Line by line, copy the material below exactly as given.
★ ★ ★
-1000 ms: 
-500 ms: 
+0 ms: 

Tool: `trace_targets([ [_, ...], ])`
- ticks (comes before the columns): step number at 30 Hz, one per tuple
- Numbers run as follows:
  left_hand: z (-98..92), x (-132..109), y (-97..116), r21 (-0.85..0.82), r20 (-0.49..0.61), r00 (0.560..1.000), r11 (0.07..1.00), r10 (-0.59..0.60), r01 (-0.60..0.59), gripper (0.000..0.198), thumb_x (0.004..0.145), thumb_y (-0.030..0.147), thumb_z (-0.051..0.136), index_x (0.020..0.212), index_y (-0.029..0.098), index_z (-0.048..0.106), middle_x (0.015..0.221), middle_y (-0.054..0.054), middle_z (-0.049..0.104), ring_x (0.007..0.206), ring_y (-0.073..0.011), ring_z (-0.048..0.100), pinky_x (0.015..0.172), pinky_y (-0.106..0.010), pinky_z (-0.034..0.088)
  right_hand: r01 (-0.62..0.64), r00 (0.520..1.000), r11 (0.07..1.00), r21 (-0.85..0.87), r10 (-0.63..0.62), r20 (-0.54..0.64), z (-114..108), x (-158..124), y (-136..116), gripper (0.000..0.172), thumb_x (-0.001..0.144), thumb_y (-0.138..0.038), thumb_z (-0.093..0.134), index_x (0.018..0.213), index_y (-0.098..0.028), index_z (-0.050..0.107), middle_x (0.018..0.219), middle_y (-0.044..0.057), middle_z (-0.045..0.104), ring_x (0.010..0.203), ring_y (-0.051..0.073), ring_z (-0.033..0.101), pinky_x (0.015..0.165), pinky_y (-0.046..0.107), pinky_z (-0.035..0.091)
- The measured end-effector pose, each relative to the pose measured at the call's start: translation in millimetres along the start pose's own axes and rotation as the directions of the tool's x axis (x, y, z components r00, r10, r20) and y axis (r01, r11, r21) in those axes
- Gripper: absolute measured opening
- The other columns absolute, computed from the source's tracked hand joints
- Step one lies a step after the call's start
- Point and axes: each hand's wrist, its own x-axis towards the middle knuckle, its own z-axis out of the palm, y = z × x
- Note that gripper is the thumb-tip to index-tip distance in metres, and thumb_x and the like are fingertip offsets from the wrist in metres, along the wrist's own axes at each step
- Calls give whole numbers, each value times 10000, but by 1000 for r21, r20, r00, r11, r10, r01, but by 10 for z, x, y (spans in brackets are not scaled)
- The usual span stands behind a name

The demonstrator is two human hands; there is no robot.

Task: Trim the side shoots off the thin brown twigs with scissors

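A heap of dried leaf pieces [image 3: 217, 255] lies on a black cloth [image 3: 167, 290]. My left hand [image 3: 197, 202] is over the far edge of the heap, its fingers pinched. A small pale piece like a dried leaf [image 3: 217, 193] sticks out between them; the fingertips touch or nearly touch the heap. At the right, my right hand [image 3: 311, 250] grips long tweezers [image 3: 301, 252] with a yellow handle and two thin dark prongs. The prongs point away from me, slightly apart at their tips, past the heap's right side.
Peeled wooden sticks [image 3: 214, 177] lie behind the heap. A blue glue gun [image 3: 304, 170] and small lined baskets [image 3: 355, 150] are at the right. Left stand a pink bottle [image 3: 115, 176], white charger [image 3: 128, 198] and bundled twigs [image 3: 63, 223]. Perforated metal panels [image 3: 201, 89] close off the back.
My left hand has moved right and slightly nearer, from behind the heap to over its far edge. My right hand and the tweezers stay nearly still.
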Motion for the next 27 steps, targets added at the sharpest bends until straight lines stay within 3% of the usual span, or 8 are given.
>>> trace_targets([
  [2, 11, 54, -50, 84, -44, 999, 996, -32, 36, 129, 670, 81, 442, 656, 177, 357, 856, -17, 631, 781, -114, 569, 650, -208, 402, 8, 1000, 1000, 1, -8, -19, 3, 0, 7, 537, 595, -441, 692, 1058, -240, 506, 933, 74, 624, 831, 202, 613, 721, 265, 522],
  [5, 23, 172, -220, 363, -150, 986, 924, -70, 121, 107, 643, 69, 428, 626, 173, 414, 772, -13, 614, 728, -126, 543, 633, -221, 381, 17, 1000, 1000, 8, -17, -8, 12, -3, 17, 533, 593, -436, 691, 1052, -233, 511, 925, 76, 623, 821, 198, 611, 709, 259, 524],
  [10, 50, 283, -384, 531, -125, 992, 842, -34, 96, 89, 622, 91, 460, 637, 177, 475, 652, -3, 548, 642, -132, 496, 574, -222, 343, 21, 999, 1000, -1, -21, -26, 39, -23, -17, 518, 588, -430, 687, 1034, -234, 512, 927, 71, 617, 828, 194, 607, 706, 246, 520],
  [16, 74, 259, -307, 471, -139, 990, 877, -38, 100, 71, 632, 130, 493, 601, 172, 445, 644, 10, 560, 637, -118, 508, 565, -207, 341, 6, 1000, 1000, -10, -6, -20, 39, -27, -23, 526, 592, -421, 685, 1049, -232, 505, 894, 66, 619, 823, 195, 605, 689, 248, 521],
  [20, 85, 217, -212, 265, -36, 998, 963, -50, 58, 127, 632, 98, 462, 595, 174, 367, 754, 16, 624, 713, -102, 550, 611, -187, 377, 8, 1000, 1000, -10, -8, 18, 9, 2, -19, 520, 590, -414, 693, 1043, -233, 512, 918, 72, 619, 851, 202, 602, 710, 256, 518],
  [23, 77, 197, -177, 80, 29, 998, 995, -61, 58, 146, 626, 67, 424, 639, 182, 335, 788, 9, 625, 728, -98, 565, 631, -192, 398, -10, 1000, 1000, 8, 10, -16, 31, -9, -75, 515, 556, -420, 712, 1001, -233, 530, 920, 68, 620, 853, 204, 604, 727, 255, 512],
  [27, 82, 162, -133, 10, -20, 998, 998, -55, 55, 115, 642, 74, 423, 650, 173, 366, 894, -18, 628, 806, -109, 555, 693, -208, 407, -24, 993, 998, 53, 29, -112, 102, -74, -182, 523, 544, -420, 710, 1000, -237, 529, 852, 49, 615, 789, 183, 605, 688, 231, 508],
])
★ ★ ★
» **Expected answer**:
-1000 ms: 
-500 ms: 
+0 ms: 

Tool: `trace_targets([ [_, ...], ])`
- ticks (comes before the columns): step number at 30 Hz, one per tuple
- Numbers run as follows:
  left_hand: z (-98..92), x (-132..109), y (-97..116), r21 (-0.85..0.82), r20 (-0.49..0.61), r00 (0.560..1.000), r11 (0.07..1.00), r10 (-0.59..0.60), r01 (-0.60..0.59), gripper (0.000..0.198), thumb_x (0.004..0.145), thumb_y (-0.030..0.147), thumb_z (-0.051..0.136), index_x (0.020..0.212), index_y (-0.029..0.098), index_z (-0.048..0.106), middle_x (0.015..0.221), middle_y (-0.054..0.054), middle_z (-0.049..0.104), ring_x (0.007..0.206), ring_y (-0.073..0.011), ring_z (-0.048..0.100), pinky_x (0.015..0.172), pinky_y (-0.106..0.010), pinky_z (-0.034..0.088)
  right_hand: r01 (-0.62..0.64), r00 (0.520..1.000), r11 (0.07..1.00), r21 (-0.85..0.87), r10 (-0.63..0.62), r20 (-0.54..0.64), z (-114..108), x (-158..124), y (-136..116), gripper (0.000..0.172), thumb_x (-0.001..0.144), thumb_y (-0.138..0.038), thumb_z (-0.093..0.134), index_x (0.018..0.213), index_y (-0.098..0.028), index_z (-0.050..0.107), middle_x (0.018..0.219), middle_y (-0.044..0.057), middle_z (-0.045..0.104), ring_x (0.010..0.203), ring_y (-0.051..0.073), ring_z (-0.033..0.101), pinky_x (0.015..0.165), pinky_y (-0.046..0.107), pinky_z (-0.035..0.091)
- The measured end-effector pose, each relative to the pose measured at the call's start: translation in millimetres along the start pose's own axes and rotation as the directions of the tool's x axis (x, y, z components r00, r10, r20) and y axis (r01, r11, r21) in those axes
- Gripper: absolute measured opening
- The other columns absolute, computed from the source's tracked hand joints
- Step one lies a step after the call's start
- Point and axes: each hand's wrist, its own x-axis towards the middle knuckle, its own z-axis out of the palm, y = z × x
- Note that gripper is the thumb-tip to index-tip distance in metres, and thumb_x and the like are fingertip offsets from the wrist in metres, along the wrist's own axes at each step
- Calls give whole numbers, each value times 10000, but by 1000 for r21, r20, r00, r11, r10, r01, but by 10 for z, x, y (spans in brackets are not scaled)
- The usual span stands behind a name

The demonstrator is two human hands; there is no robot.

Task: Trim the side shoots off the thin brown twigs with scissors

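A heap of dried leaf pieces [image 3: 217, 255] lies on a black cloth [image 3: 167, 290]. My left hand [image 3: 197, 202] is over the far edge of the heap, its fingers pinched. A small pale piece like a dried leaf [image 3: 217, 193] sticks out between them; the fingertips touch or nearly touch the heap. At the right, my right hand [image 3: 311, 250] grips long tweezers [image 3: 301, 252] with a yellow handle and two thin dark prongs. The prongs point away from me, slightly apart at their tips, past the heap's right side.
Peeled wooden sticks [image 3: 214, 177] lie behind the heap. A blue glue gun [image 3: 304, 170] and small lined baskets [image 3: 355, 150] are at the right. Left stand a pink bottle [image 3: 115, 176], white charger [image 3: 128, 198] and bundled twigs [image 3: 63, 223]. Perforated metal panels [image 3: 201, 89] close off the back.
My left hand has moved right and slightly nearer, from behind the heap to over its far edge. My right hand and the tweezers stay nearly still.
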Motion for the next 27 steps, targets added at the sharpest bends until straight lines stay within 3% of the usual span, or 8 are given.
>>> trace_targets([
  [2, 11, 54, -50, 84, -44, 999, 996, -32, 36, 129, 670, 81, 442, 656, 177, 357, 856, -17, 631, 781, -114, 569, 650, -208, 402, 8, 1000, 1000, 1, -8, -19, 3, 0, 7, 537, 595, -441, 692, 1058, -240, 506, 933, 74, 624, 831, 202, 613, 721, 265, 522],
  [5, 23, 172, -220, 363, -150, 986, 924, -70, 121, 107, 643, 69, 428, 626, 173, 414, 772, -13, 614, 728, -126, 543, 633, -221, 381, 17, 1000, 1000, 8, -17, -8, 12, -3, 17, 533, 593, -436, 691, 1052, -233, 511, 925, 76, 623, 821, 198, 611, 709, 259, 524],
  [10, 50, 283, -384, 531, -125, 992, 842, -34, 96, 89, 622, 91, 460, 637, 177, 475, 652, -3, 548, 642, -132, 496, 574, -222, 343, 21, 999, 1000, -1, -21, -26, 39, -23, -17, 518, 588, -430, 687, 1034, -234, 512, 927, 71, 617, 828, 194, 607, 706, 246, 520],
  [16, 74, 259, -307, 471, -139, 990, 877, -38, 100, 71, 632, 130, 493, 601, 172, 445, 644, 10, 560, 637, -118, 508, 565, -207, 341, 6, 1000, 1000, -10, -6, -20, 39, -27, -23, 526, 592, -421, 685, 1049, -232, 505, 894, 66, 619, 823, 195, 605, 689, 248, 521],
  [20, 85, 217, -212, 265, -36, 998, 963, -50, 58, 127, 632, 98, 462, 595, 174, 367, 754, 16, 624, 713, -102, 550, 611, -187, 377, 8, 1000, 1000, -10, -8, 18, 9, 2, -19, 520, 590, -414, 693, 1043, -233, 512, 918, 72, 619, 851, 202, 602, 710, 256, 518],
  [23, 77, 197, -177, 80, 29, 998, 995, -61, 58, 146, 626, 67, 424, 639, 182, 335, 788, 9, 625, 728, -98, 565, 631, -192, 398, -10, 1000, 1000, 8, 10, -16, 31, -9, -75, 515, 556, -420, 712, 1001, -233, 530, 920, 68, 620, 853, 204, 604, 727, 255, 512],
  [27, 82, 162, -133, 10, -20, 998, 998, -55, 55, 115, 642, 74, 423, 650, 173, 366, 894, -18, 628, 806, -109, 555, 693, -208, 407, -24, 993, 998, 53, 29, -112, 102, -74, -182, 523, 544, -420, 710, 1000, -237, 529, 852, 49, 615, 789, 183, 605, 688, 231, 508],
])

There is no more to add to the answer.